This op-ed originally ran in the Los Angeles Times.
Miners carried canaries into coal mines; if the canary died, it was an early warning of the presence of toxic gases that could also asphyxiate humans or explode. The Trump administration has decided to use children and farmworkers as 21st century canaries, continuing their exposure to a pesticide named chlorpyrifos that has been linked to serious health concerns.
The toxicity of this commonly used pesticide was demonstrated in early May when chlorpyrifos sprayed on a Bakersfield orchard drifted into a neighboring cabbage field, sickening a dozen farmworkers. One was hospitalized.

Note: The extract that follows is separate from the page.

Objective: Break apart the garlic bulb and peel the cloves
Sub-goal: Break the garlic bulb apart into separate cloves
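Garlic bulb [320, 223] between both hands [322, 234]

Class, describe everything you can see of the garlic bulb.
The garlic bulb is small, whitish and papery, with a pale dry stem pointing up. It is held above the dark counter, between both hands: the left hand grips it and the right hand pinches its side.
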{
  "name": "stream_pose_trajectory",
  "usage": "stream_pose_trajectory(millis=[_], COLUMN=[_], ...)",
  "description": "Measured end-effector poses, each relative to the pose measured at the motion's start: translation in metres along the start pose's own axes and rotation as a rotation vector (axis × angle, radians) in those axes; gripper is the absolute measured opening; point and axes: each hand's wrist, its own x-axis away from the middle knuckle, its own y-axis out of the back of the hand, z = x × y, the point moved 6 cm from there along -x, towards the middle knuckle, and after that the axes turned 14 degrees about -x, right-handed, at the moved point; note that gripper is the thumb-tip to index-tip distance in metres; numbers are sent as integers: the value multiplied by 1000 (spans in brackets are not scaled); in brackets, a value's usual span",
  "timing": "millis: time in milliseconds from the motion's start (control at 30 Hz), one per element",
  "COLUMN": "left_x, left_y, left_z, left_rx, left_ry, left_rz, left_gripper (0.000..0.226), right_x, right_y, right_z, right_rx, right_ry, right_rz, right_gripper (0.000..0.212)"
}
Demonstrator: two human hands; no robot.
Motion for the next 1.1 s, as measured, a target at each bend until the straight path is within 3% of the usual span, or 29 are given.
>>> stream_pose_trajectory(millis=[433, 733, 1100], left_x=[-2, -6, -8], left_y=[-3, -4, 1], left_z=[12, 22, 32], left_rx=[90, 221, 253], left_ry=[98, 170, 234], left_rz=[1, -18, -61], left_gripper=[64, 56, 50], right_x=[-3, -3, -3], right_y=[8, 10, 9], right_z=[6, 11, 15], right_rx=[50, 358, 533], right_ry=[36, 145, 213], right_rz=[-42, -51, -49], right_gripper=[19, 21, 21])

In November 2016, EPA scientists reported that residues of chlorpyrifos on food crops exceed the federal safety standards for pesticides. Their analysis also found that in areas of extensive but permitted chlorpyrifos use, exposure to the chemical from drinking water exceeds levels safe for human consumption. Workers “who mix, load and apply chlorpyrifos pesticide products,” according to the analysis, face particular risks.
Chlorpyrifos is sprayed on turf and on agricultural fields, sometimes close to schools or residential areas. It is used on golf courses, playgrounds, row crops and fruit trees. Those working or playing in these areas come into direct contact with the pesticide.